I suppressed a smile. That was typical of her. She knew the answers for the questions, but she wanted answers even before she asked the questions. "Why don't you come to Chennai?" I asked her.

"I'll try, but mom and dad are reluctant to send me alone and Venky hates Chennai."

She clung on to me till I got into the taxi. She held my hand all along. She gifted me her Tintin comics, which, undoubtedly, were some of her prized possessions. I refused to accept them, but she insisted, saying, "Don't hurt me by not taking these," she said. And I decided not to push it, it was already heavy duty stuff.

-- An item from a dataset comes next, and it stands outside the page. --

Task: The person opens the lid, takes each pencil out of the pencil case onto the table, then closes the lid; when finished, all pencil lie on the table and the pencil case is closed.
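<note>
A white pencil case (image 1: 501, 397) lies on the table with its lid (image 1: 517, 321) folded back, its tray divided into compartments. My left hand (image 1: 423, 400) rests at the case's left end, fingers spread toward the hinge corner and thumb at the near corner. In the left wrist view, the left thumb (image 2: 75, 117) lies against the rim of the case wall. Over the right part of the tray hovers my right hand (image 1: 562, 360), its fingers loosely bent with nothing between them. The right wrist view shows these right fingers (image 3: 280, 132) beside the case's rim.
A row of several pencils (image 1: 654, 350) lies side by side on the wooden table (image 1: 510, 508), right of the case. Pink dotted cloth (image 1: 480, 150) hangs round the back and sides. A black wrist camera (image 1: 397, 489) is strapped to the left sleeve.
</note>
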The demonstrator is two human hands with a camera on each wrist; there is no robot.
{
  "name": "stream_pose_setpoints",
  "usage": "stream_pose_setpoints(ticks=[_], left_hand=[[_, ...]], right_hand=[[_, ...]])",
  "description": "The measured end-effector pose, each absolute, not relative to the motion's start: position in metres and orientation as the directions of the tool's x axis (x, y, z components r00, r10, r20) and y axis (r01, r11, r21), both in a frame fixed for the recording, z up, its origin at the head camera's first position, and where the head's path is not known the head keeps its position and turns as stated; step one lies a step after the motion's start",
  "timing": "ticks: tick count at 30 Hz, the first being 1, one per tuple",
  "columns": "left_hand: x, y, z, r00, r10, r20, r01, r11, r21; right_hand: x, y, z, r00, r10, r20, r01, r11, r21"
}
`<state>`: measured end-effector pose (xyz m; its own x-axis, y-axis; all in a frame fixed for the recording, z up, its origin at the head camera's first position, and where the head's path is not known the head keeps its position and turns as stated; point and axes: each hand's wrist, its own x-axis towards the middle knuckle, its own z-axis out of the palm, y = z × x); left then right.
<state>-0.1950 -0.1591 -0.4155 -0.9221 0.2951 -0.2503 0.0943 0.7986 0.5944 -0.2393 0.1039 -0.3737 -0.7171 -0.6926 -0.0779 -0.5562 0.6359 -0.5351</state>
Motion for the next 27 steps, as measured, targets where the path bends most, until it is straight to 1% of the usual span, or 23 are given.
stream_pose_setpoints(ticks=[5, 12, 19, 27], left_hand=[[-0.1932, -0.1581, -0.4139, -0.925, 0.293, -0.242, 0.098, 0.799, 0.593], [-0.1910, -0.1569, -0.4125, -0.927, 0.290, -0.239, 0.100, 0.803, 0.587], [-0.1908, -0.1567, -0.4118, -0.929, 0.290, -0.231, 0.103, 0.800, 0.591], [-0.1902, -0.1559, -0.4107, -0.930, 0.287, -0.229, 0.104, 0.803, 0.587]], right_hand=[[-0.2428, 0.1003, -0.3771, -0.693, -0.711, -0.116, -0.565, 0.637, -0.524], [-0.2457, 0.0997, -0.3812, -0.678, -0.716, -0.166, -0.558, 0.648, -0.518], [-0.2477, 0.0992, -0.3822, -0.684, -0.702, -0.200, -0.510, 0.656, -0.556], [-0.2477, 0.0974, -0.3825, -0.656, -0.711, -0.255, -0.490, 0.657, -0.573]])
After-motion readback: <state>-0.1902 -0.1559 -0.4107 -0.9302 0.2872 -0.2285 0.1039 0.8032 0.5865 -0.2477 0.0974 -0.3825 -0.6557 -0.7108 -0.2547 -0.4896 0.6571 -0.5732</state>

Aunt had a lot of, well, almost cliched advice for me. "Study well, don't trouble Mom, and write to us every week."

I took a last look around the huge apartment. I went to the terrace. I was going to miss all these luxuries that the upper class life provided. We finally got out to get into the taxi. Uncle and Venky were coming to VT to see us off. Aunt pecked me and I was surprised to see tears in her eyes. Sruthi was silent. That said a lot about her hurt, her longing and her friendship. Just before I got into the taxi, I wept. I let the warm tears wash the pain away. The taxi started and I waved at Sruthi, looking at her through the glass window of the car till she became a small dot and faded away. Uncle stuffed some money into Sundar's pocket. He gave us a string of instructions.

"Don't get down from the train till you reach Chennai, don't accept food from strangers, always stay together."

We shook our heads in agreement. The train blared its horn. Venky said bye to us and hugged Sundar. The train moved out of the platform slowly, leaving behind uncle and Venky. Leaving behind Bombay. Leaving behind a slice of life flavoured with fond memories and, of course, loving and caring people.

Mom and Dad received us at the Chennai Central. I was overjoyed to see dad after a long time. Dad had bought a lot of sweets from Delhi. I asked him when he'd buy a T.V., a fridge and an air-cooler. "Soon, very soon," he promised.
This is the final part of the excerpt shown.